Goole railway station
|Local authority||East Riding of Yorkshire|
|Number of platforms||2|
|Live arrivals/departures, station information and onward connections
from National Rail Enquiries
|Annual rail passenger usage*|
|Key dates||Opened 1 October 1869|
|National Rail – UK railway stations|
|* Annual estimated passenger usage based on sales of tickets in stated financial year(s) which end or originate at Goole from Office of Rail and Road statistics. Methodology may vary year on year.|
|UK Railways portal|
The station and its passenger services are managed and provided by Northern. Lines from Goole run north to the Hull and Selby Line at Staddlethorpe; south to the South Humberside Main Line near Thorne; there is also a westward line to Knottingley mostly used by freight, with an infrequent passenger service.
The station opened in 1869 replacing a terminus station in the Goole docks.

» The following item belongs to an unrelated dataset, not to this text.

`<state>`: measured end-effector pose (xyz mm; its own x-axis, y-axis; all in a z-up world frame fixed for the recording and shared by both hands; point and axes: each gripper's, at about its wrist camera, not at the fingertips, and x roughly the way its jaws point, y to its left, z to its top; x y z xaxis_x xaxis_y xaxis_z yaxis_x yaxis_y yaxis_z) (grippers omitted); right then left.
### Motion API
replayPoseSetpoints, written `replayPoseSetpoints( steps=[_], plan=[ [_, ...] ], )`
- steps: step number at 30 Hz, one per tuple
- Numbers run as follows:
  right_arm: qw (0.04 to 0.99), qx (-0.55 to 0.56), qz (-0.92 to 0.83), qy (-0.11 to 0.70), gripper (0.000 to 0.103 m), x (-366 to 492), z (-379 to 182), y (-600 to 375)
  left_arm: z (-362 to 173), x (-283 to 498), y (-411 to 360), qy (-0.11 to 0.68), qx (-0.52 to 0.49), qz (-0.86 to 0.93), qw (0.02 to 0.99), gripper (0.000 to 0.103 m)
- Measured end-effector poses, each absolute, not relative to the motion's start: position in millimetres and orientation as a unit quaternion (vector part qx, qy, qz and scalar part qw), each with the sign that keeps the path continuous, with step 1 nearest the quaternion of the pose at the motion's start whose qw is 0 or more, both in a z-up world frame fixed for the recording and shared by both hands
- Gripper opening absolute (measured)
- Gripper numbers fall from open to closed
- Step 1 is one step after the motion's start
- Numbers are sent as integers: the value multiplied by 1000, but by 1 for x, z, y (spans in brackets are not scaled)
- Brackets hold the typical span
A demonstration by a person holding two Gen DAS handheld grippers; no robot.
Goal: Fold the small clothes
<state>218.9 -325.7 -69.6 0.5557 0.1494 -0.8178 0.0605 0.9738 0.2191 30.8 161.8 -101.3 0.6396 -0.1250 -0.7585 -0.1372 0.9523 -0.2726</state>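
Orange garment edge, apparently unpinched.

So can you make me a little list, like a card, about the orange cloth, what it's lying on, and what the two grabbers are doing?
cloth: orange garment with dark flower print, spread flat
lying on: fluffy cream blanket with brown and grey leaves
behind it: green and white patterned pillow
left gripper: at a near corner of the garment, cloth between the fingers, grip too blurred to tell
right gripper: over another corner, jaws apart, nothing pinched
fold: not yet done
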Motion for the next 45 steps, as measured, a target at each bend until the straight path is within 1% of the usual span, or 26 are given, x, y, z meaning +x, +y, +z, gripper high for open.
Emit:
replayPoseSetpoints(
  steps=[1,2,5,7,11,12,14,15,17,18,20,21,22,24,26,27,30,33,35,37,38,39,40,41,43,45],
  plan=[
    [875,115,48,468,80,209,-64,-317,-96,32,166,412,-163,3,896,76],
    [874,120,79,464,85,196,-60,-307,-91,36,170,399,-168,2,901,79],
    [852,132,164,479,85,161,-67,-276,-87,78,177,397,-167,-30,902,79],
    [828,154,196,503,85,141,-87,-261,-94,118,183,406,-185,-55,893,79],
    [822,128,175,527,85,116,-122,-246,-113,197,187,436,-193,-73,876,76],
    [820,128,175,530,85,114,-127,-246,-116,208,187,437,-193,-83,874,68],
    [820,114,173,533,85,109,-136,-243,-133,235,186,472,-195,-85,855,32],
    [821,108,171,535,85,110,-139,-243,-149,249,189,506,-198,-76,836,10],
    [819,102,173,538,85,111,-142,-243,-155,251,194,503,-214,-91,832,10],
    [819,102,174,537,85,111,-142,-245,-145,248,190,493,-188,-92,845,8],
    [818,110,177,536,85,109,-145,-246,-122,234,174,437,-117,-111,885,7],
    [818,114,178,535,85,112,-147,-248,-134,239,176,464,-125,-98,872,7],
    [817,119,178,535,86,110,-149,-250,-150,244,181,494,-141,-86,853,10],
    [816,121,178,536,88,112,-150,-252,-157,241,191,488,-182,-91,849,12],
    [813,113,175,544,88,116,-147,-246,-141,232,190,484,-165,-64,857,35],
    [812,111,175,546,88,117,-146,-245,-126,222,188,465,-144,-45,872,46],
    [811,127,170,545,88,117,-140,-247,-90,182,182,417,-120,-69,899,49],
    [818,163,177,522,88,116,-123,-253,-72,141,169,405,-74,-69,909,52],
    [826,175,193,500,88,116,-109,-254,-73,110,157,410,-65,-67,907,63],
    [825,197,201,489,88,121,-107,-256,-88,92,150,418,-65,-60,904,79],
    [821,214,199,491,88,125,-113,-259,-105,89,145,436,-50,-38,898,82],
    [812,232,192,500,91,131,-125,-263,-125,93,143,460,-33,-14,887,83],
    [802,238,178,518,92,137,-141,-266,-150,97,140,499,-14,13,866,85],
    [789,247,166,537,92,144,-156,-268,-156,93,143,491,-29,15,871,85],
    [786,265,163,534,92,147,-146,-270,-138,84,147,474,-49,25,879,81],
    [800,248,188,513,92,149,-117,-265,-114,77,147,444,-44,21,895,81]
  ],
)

The station has a ticket office on platform 2 (southbound), which is staffed part-time (07:00 - 13:30) on weekdays and Saturdays only. A self-service ticket machine is available for use outside of these times and for collecting pre-paid tickets. A waiting room and vending machine are provided on platform 2 and a shelter on platform 1, along with extensive canopies on each side. Digital display screens, timetable posters and automated announcements are used to give train running information. Step-free access is available to both platforms via the ramped subway linking them.
Monday to Saturday daytimes there are two trains an hour eastbound to Hull (some of which continue to Bridlington or Scarborough via the Wolds Coast Line) and towards Doncaster station westbound, with an hourly service onwards to Sheffield.
On Sundays there is generally an hourly fast service between Sheffield and Hull calling at Goole and a two-hourly service all stops to Doncaster and Sheffield that starts/terminates here.
The Pontefract Line has a very limited service of just two trains per day (Monday to Saturday) to Knottingley and Leeds: one in the early morning (07:04) and one in the early evening (18:49). Only one train (the 17:16 from Leeds) runs in the opposite direction (the other early morning one runs empty from Leeds to take up its return working). The service was more frequent in the 1980s, but was reduced in 1991 (due to a DMU shortage) and again in 2004 (when the mid-day service was curtailed at Knottingley). It continues to run mainly so that the TOC meets its statutory franchise requirements and avoids the need for the line to be put through the formal closure process.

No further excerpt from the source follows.